Exercise description
Return each line of the data below exactly, omitting any pictures.

Data
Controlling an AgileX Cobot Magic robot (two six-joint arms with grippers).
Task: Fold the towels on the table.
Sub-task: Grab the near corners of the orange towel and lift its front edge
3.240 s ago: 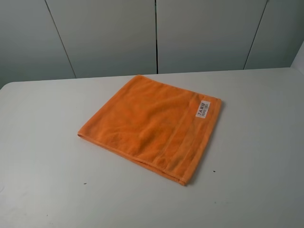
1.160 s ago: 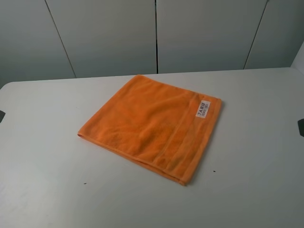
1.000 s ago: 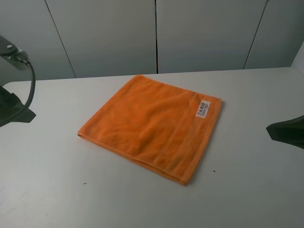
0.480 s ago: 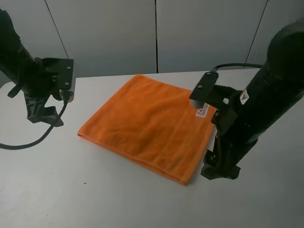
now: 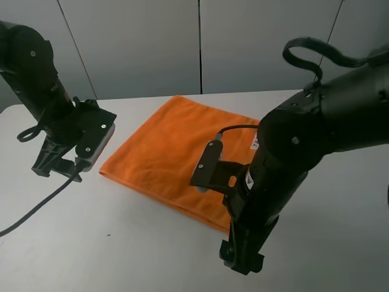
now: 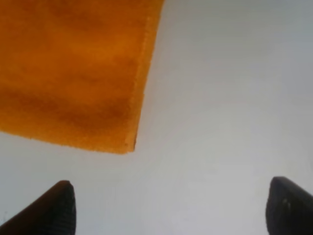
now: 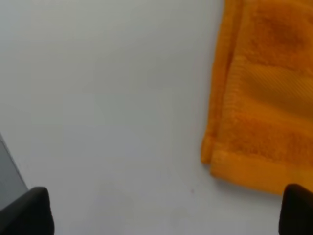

Output for this task
Controlling an AgileX Cobot Magic robot (two six-joint arms with grippers).
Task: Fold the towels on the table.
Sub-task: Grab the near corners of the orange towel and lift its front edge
3.240 s ago: 
1.160 s ago: 
1.000 s ago: 
0.480 s ago: 
now: 
now: 
now: 

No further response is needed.